You can export the same data to HDFS as follows:

bin/hbase org.apache.hadoop.hbase.mapreduce.Driver export blogposts
 hdfs://namenode/path/to/hdfs

Like export, you can also import the data into an HBase table. You could import the data from the local filesystem or from HDFS. Analogous to export, import from the local filesystem is as follows:

bin/hbase org.apache.hadoop.hbase.mapreduce.Driver import blogposts
 path/to/local/filesystem

Importing from HDFS is similar. You could import the data like so:

bin/hbase org.apache.hadoop.hbase.mapreduce.Driver import blogposts
 hdfs://namenode/path/to/hdfs

DATA EVOLUTION IN KEY/VALUE STORES

Key/value stores usually support fairly limited data sets and either hold string or object values. Some, like Redis, allow a few sophisticated data structures. Some key/value stores, like Memcached and Membase, store time-sensitive data, purging everything that is old as per the configuration.

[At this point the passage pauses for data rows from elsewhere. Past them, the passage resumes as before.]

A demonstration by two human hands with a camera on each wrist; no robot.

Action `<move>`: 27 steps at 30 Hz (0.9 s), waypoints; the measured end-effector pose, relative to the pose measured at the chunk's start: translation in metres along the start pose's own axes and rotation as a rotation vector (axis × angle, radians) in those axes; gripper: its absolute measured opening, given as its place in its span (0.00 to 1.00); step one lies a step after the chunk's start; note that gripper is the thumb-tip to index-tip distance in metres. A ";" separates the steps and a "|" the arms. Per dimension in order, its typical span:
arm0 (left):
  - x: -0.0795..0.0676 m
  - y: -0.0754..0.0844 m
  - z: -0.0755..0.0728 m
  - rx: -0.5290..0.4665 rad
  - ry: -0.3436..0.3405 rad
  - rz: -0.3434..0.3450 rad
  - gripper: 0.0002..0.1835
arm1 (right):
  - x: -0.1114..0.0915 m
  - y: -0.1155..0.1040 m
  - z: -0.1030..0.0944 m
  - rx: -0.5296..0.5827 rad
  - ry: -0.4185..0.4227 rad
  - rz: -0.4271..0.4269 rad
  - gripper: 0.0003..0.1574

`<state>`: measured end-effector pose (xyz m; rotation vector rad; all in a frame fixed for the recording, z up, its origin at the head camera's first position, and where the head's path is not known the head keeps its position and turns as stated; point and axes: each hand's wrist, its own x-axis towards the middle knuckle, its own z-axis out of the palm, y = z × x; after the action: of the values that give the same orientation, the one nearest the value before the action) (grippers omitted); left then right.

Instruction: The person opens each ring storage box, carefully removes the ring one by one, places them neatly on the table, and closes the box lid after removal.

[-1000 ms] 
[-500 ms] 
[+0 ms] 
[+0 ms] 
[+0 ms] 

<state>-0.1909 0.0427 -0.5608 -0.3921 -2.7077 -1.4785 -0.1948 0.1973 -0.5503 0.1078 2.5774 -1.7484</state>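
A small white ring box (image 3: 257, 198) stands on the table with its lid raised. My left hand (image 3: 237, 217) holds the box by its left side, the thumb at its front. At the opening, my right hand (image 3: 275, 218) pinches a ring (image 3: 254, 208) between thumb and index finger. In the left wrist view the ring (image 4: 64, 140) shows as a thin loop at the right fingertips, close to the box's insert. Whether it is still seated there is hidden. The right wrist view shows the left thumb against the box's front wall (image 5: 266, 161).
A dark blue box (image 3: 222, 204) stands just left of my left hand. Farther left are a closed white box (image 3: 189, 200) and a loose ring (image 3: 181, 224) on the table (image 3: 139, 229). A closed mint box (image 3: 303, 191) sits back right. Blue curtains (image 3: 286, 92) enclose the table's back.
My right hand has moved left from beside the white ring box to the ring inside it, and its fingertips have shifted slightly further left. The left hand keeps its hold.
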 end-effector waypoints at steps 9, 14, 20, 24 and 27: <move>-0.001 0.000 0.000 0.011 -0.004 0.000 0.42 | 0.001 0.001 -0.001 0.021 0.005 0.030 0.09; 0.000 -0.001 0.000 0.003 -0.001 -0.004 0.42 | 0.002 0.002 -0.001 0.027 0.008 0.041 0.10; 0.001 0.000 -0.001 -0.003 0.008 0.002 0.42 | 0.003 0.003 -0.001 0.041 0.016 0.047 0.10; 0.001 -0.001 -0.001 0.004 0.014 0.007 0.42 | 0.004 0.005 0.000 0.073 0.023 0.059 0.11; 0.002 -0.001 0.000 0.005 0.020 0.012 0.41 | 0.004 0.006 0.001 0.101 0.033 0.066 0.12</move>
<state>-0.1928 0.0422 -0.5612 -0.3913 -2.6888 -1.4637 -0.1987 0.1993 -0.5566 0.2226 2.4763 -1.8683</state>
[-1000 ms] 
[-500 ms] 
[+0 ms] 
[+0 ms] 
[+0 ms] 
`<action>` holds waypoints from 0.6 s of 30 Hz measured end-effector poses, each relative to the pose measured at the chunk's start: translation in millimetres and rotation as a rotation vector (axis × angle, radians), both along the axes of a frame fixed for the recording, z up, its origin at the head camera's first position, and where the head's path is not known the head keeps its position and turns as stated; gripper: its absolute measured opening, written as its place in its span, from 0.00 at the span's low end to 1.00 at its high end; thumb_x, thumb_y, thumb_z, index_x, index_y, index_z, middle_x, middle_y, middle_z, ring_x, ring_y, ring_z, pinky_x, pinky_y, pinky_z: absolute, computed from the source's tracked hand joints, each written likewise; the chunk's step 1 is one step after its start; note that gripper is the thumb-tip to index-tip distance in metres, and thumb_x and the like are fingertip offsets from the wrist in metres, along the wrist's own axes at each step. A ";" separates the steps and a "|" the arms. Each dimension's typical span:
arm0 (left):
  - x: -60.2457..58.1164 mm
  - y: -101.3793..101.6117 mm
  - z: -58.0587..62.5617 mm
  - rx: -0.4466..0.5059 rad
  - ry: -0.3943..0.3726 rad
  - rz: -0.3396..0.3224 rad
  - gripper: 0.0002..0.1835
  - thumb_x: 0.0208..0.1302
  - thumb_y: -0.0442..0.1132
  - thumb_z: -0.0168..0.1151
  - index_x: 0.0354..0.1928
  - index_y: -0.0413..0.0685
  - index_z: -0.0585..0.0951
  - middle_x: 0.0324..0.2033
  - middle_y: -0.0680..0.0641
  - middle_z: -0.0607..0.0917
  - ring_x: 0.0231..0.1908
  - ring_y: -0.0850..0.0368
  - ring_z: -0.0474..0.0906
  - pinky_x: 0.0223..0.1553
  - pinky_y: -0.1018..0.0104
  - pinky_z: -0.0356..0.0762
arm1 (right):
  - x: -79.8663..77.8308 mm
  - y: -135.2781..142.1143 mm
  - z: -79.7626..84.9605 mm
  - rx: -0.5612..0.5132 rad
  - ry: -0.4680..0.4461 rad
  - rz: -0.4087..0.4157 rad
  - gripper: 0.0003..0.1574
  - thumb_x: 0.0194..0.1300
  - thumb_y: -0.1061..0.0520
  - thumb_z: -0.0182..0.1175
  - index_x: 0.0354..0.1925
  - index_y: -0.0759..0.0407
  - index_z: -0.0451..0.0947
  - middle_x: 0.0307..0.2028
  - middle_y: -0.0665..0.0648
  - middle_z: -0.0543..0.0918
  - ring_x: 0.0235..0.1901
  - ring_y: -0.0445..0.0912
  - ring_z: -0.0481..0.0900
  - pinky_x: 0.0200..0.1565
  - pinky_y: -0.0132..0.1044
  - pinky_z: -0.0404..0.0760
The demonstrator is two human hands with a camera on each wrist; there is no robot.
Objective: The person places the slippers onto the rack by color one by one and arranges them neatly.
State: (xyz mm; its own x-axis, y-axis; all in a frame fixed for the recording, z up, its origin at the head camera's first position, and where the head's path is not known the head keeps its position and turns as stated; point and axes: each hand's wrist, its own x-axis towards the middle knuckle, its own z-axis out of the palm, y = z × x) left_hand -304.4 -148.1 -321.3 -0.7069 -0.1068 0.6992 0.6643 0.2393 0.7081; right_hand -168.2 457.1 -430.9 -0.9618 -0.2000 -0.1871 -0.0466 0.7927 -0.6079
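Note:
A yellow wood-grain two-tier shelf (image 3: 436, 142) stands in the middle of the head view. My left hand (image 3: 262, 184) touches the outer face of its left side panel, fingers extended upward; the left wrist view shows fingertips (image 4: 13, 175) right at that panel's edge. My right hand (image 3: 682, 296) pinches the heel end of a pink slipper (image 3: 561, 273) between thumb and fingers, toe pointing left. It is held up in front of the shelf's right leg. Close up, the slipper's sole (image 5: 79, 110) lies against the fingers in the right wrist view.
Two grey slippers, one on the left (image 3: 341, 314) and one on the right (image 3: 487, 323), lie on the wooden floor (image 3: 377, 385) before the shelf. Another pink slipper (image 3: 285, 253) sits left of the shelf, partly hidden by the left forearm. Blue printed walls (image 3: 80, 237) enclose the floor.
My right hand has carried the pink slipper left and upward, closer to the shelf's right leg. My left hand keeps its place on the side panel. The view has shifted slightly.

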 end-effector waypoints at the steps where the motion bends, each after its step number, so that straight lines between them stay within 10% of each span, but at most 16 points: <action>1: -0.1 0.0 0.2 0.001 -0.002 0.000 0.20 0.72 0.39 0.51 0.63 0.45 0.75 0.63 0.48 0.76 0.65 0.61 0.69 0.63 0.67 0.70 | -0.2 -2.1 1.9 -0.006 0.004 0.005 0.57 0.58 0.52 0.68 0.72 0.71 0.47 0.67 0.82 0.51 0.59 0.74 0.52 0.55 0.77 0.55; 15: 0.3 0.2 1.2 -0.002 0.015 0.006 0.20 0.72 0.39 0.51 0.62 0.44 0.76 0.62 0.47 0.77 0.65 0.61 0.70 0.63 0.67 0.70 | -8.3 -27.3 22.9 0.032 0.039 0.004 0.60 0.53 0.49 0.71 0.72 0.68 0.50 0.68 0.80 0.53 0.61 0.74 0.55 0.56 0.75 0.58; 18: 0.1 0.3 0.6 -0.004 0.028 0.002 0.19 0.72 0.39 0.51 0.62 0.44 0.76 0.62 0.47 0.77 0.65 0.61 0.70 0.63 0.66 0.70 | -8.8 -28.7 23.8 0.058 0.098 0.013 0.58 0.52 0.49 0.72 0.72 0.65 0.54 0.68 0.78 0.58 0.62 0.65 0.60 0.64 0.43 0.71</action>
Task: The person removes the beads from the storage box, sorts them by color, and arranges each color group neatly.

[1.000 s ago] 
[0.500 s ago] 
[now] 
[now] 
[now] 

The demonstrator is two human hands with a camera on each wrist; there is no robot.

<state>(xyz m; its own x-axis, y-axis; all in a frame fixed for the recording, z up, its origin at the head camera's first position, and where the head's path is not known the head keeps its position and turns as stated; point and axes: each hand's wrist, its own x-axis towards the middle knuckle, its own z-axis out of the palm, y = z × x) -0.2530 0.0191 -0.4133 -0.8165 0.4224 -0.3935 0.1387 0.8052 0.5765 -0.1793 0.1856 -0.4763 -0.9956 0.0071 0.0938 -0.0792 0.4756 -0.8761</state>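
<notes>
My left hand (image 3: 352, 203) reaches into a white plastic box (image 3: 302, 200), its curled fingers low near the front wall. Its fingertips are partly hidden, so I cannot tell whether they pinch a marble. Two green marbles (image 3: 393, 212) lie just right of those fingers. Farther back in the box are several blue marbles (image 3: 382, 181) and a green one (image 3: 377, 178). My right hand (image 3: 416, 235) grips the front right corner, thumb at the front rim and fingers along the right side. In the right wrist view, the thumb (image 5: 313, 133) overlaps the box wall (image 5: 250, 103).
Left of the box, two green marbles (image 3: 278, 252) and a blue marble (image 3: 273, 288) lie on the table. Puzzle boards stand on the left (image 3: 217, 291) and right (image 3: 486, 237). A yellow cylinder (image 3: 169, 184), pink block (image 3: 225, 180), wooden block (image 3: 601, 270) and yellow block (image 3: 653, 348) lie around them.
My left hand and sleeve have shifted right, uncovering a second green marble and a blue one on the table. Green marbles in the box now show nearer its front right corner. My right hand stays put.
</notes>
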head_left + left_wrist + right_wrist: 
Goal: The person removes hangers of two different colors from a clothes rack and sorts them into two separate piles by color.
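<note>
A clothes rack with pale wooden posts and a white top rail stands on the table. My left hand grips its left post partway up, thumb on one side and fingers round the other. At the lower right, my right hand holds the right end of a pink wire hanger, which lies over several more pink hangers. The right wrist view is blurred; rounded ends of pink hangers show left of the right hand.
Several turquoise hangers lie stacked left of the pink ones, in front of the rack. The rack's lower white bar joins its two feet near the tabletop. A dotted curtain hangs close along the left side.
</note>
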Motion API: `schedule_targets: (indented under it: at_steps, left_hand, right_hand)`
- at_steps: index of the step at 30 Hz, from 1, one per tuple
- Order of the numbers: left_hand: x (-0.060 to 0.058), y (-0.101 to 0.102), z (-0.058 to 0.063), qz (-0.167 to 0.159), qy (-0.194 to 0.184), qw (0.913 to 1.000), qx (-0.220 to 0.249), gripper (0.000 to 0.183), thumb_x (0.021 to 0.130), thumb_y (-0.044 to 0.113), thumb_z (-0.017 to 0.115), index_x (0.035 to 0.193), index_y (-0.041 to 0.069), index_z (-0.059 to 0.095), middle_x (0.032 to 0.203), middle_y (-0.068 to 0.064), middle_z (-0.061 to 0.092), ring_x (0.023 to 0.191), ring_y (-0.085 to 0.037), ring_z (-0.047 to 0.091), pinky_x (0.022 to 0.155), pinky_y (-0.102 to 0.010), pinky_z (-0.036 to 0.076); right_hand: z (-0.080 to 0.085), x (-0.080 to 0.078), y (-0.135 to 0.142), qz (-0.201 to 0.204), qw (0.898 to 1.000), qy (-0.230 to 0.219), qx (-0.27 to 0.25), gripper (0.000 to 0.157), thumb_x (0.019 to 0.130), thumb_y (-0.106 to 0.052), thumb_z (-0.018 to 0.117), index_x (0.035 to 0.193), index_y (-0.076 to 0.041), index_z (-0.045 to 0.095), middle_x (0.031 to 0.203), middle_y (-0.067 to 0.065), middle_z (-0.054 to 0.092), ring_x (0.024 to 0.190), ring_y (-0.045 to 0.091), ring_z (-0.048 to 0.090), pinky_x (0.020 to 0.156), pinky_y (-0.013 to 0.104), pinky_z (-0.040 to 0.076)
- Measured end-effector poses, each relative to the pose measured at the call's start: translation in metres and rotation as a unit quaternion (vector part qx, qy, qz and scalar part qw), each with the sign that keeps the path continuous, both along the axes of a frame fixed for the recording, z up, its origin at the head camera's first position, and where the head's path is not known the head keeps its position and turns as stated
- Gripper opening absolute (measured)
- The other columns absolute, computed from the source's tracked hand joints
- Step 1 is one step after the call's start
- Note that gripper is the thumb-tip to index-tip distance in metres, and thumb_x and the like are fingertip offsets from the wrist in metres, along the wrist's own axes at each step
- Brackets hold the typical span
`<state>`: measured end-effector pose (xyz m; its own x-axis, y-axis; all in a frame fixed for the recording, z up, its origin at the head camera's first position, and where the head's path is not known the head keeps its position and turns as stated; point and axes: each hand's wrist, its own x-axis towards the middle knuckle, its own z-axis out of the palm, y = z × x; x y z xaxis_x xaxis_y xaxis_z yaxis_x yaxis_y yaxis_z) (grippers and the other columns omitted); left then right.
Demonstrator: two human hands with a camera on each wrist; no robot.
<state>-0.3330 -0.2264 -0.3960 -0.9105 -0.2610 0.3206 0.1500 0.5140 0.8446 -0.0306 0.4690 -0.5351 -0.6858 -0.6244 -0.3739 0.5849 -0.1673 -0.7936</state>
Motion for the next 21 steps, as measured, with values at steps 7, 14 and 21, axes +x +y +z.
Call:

Redis has collection structures like hashes, sets, lists, and such but it has little if any metadata facility. To Redis, everything is a hash or a collection of hashes. It is totally agnostic to what the key is and what it means.

Key/value databases don’t hold documents, data structures or objects and so have little sense of a schema beyond the key/value pair itself. Therefore, the notion of schema evolution isn’t that relevant to key/value databases.

Somewhat similar to renaming a field name would be renaming a key. If a key exists you can easily rename it as follows:

RENAME old_key_name new_key_name

Redis persists all the data it holds by flushing it out to disks. In order to back up a Redis database, you could simply copy the Redis DB file and configure another instance to use it. Alternatively, you could issue a BGSAVE to run and save the database job asynchronously.

SUMMARY

NoSQL databases support schema-less structures and thus accommodate flexible and continuing evolution. Though not explicitly observed, this is one of the key NoSQL features. The notion of no strict schema allows document databases to focus on storing real-world-centric data as such and not force fitting them into the normalized relational model.

In column databases, the lack of strict schema allows for easy maintenance and growth of sparse data. In key/value-based stores, the notion of a schema is limited.